Kihlgård engullía una ensalada encharcada en el aliño y mezclada con trozos de pan a la vez que hablaba.

—Naturalmente, los celos son un motivo posible; un triángulo amoroso. ¿Era fiel Peter Bovide? ¿Quizá mantenía alguna relación extramatrimonial?

—El modo de actuar indica que más bien se trata de una venganza —dijo Karin—. ¿Por qué si no disparar un montón de tiros en el vientre que, evidentemente, eran del todo innecesarios? Como sabemos, lo mató el primero.

—¿Cómo lo sabes? —masculló Kihlgård entre bocado y bocado.
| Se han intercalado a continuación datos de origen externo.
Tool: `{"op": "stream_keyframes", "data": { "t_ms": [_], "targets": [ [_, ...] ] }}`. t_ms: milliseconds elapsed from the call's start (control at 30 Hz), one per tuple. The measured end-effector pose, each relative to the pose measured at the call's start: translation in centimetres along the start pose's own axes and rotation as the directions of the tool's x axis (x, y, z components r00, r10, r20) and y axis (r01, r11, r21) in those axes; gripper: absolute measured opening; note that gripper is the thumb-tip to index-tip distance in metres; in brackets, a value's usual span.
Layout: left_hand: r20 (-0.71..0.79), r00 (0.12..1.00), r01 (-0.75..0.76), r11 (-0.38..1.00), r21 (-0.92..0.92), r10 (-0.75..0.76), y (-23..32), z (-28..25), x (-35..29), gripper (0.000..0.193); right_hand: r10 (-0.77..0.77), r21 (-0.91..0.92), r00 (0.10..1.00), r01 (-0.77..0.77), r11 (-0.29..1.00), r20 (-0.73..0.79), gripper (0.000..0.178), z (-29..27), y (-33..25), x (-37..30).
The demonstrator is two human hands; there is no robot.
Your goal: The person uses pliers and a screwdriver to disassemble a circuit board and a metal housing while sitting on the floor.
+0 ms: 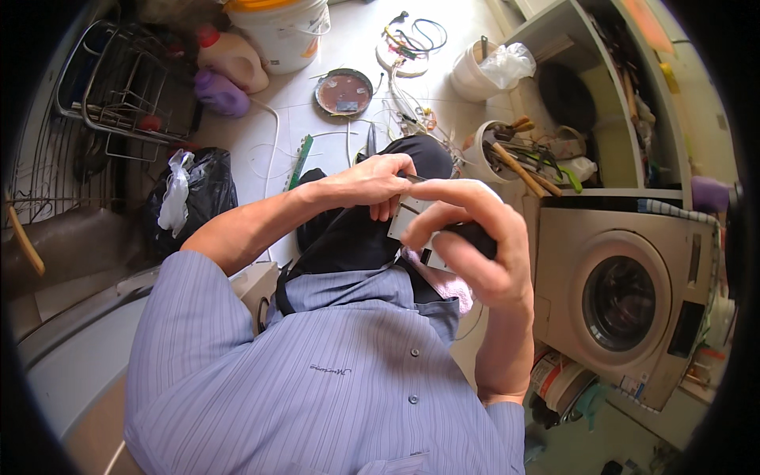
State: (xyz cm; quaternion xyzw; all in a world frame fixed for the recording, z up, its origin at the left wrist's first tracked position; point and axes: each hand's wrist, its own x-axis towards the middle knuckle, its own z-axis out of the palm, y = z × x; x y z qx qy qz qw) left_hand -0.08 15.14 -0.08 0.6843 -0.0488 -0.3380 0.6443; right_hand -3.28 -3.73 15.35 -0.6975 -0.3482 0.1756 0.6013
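A flat white panel (407,218) with dark slots lies over my black trousers, between my two hands. At its upper left, my left hand (378,184) is closed, its thumb and fingers drawn together near a thin edge I cannot make out. My right hand (479,237) arches above the panel's right side, smeared by motion, with fingers curved and apart from the thumb. Its index fingertip comes close to my left fingertips. Something dark shows in the gap of the right hand; whether it is fabric is unclear. Below the panel, a pink cloth (443,283) rests by my thigh.
On the floor ahead are a round metal pan (343,92), tangled wires (412,111) and a green strip (300,162). A tool bucket (476,154) stands right, beyond a washing machine (621,293). At left are a black bag (207,186) and a wire rack (119,119).
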Motion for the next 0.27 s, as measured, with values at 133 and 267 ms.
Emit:
{"op": "stream_keyframes", "data": {
  "t_ms": [133,267],
  "targets": [
    [-0.010,1.000,0.008,0.996,-0.089,-0.009,-1.0,0.0,0.7,0.029,0.065,0.047,0.983,-0.058,0.997,-0.172,0.028,-1.3,1.7,-0.8],
    [-0.021,1.000,0.018,0.995,-0.094,-0.020,-1.8,0.3,1.2,0.027,-0.006,0.114,0.867,0.073,0.991,-0.499,0.021,-0.3,3.9,-1.6]
  ]
}}
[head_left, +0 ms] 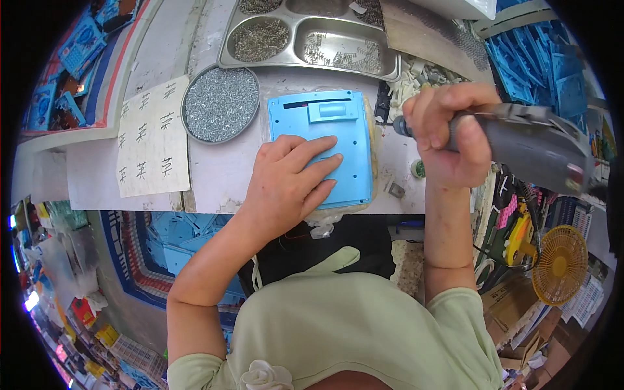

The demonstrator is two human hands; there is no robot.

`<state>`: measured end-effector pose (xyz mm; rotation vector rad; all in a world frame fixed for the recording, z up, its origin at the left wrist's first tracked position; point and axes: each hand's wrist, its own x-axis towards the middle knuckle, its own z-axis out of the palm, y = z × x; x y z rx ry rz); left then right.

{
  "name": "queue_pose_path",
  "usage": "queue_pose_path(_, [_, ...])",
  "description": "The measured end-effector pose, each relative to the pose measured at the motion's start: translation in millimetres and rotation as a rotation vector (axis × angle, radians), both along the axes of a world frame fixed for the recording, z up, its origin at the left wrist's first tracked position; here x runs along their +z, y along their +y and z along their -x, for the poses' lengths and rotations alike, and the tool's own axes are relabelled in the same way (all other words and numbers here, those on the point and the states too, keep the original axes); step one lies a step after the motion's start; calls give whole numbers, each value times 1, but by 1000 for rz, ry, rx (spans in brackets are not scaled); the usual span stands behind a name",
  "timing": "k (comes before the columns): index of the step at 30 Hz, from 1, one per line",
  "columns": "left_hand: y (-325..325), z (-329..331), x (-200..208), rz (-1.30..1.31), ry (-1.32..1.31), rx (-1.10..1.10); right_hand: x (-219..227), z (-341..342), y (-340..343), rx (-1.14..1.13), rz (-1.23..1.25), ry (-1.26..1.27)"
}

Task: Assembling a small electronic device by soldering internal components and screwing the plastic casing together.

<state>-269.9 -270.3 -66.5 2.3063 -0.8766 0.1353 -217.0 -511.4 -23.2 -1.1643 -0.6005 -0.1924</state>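
Head view here, and some bits are tough to make out: the dark tip of the chunky grey handheld power tool [539, 146] is too blurry to read, and its back end gets lost near the dark rim. The left hand [286, 175] covers the lower left of the flat light-blue plastic panel [354, 156], so I can't tell what's under there.

The panel sits right beneath that left hand, which lies open on it, fingers a bit spread. The right hand [450, 133] is off to the panel's right, wrapped tight around the tool, tip aimed left and not touching the panel. So the hands are well apart.

As for the panel, it's roughly rectangular with rounded corners, a long dark slot near the top, a raised rectangular block beside it and a few small dark holes. It's lying on a pad wrapped in clear plastic [372, 130], on the whitish desk [221, 175].
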Motion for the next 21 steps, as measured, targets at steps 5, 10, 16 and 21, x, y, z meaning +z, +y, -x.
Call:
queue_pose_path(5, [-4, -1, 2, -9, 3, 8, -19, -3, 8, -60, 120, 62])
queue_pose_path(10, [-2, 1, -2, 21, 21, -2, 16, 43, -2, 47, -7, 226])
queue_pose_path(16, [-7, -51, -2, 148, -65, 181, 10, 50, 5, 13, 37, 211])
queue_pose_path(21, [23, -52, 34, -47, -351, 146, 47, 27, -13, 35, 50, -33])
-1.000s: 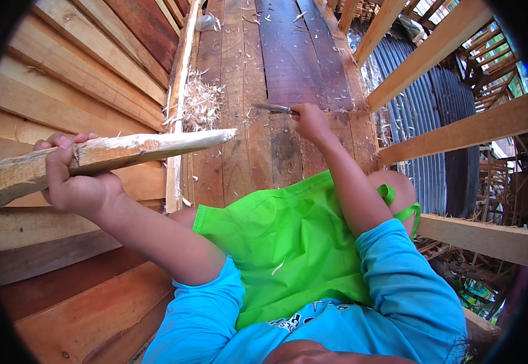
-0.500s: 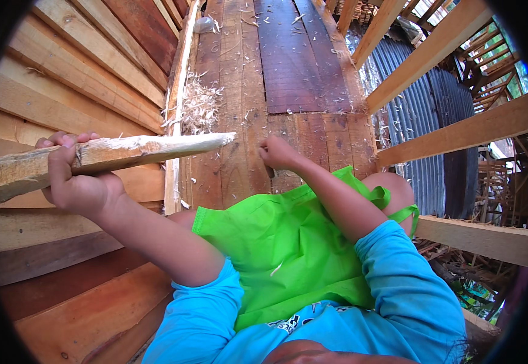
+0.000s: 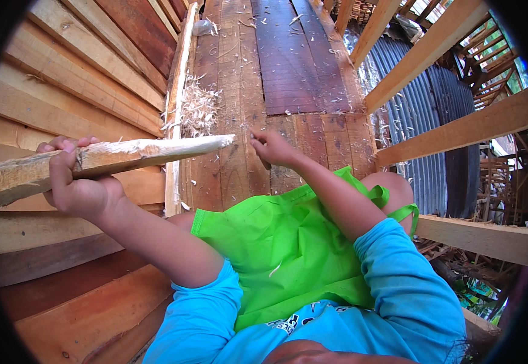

—El médico forense me llamó justo antes de salir.

—¿Ah, sí? ¿Qué dijo?

—Ha fijado la hora del asesinato. Peter Bovide murió alrededor de las seis de la mañana y fue el primer tiro el que le causó la muerte. Han encontrado siete balas alojadas en el abdomen y una en la cabeza. Ya las hemos enviado al SKL, donde han prometido dar preferencia al caso. Casi he conseguido la promesa de que mañana tendríamos más información sobre la munición y el tipo de arma utilizada. Además, el forense me ha explicado que el ángulo del disparo fue oblicuo, de lo cual se desprende que Peter Bovide probablemente estaba sentado o de rodillas cuando le dispararon en la frente.

—¿Ah, sí?

—Sí, a no ser que el asesino estuviese subido en una escalera cuando le disparó, lo que no resulta muy creíble. Cuando recibió los tiros en el vientre yacía en el suelo. Es decir, que la teoría de Sohlman sobre el orden en que se produjeron los disparos es correcta. Primero recibió un tiro en la frente, cayó al suelo como consecuencia de ese disparo y después recibió el resto de balazos en el abdomen.